- [Work required]
Would you return, word for word, the lines of the data below from the line with "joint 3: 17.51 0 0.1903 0" through the line with "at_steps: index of", and no others?

- [Data shown]

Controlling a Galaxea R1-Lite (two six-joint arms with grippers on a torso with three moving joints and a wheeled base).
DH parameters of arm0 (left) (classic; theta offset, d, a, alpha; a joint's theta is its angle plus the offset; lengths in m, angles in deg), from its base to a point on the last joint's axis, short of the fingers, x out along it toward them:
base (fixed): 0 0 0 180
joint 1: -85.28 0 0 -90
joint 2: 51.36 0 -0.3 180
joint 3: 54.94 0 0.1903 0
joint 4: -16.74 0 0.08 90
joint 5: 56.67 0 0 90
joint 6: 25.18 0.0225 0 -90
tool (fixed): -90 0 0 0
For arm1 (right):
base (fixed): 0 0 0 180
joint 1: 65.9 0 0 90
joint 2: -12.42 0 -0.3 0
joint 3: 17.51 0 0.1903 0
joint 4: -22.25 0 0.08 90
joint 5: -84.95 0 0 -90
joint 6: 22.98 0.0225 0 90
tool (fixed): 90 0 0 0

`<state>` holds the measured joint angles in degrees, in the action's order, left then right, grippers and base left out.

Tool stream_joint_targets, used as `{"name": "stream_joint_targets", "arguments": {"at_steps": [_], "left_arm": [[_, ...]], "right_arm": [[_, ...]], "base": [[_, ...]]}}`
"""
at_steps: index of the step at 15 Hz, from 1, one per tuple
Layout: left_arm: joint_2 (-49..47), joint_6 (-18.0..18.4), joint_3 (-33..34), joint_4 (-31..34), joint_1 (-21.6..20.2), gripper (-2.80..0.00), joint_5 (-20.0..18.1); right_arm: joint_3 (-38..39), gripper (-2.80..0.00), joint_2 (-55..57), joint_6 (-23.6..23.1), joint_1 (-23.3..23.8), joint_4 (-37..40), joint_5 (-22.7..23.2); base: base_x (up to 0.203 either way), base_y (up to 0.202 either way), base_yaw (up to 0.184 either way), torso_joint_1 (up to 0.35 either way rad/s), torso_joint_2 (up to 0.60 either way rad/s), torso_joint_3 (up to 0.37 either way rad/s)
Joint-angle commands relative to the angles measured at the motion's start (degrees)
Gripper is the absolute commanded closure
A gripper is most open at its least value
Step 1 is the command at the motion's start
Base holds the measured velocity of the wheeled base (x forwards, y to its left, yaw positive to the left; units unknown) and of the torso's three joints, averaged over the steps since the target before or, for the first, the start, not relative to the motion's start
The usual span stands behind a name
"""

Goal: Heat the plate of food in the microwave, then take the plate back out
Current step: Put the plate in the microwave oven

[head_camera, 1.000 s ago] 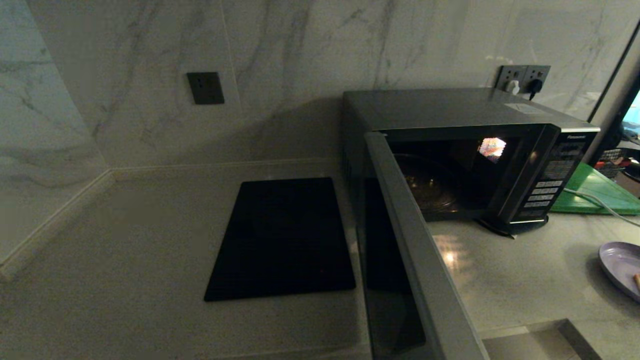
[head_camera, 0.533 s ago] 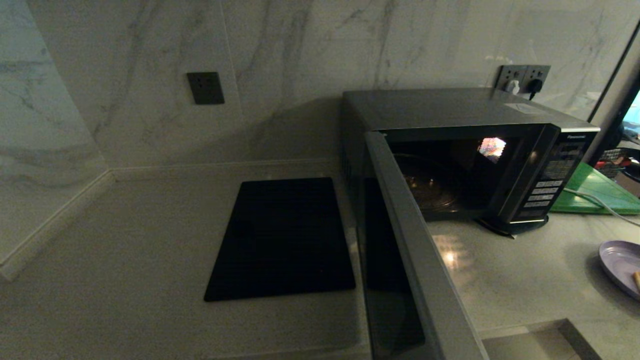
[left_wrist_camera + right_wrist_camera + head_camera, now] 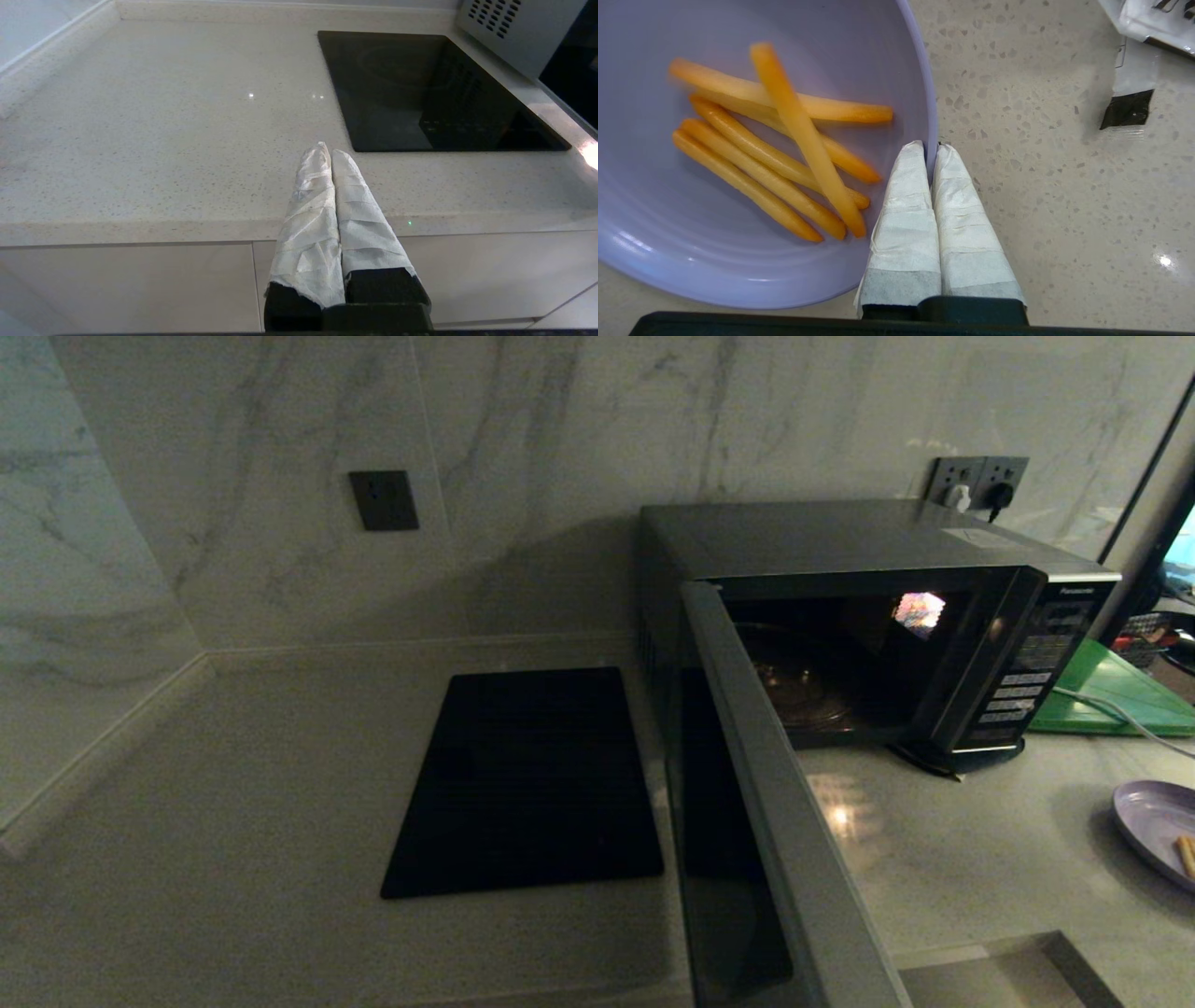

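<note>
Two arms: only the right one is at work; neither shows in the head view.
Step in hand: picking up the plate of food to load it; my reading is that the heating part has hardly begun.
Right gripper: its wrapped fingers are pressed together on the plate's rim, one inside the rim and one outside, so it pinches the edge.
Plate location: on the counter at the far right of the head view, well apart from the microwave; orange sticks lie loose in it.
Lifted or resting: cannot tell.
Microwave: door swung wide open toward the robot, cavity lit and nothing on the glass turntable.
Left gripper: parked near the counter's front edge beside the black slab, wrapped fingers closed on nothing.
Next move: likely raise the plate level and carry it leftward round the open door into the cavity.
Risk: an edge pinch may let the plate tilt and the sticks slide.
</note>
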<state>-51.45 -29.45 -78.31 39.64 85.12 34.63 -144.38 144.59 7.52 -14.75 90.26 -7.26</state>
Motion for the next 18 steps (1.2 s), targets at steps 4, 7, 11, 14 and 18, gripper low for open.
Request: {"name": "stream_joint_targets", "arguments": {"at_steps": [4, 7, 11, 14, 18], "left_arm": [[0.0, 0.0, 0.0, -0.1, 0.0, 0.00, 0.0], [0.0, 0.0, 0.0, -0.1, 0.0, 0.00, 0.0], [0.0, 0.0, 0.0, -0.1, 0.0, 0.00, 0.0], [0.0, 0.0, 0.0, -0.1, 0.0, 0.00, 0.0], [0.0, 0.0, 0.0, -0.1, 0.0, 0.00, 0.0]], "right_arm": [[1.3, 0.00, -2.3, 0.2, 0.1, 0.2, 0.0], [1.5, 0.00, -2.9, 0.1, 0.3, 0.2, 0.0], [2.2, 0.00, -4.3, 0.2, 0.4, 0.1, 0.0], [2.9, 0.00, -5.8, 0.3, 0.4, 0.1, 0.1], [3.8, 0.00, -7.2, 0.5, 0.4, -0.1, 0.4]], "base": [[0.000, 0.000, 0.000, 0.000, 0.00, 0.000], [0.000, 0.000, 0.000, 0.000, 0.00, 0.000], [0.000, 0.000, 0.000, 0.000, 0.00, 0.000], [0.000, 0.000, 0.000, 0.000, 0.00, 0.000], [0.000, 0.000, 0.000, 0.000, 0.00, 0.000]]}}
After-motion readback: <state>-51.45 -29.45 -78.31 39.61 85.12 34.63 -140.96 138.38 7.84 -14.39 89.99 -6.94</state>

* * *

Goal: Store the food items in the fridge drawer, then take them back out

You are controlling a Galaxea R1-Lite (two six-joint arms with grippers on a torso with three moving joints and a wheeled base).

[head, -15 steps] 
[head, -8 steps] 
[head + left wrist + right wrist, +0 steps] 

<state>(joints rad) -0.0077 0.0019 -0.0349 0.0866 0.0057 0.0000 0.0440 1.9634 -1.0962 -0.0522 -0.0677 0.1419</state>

- [Exercise answer]
joint 3: 17.51 0 0.1903 0
joint 4: -22.25 0 0.08 90
joint 5: -84.95 0 0 -90
joint 6: 22.98 0.0225 0 90
tool (fixed): 90 0 0 0

`<state>` holds the measured joint angles in degrees, in the action's order, left then right, grippers and base left out.

Tool stream_joint_targets, used as `{"name": "stream_joint_targets", "arguments": {"at_steps": [_], "left_arm": [[_, ...]], "right_arm": [[_, ...]], "base": [[_, ...]]}}`
"""
at_steps: index of the step at 15 Hz, from 1, one per tuple

The response has been given in full.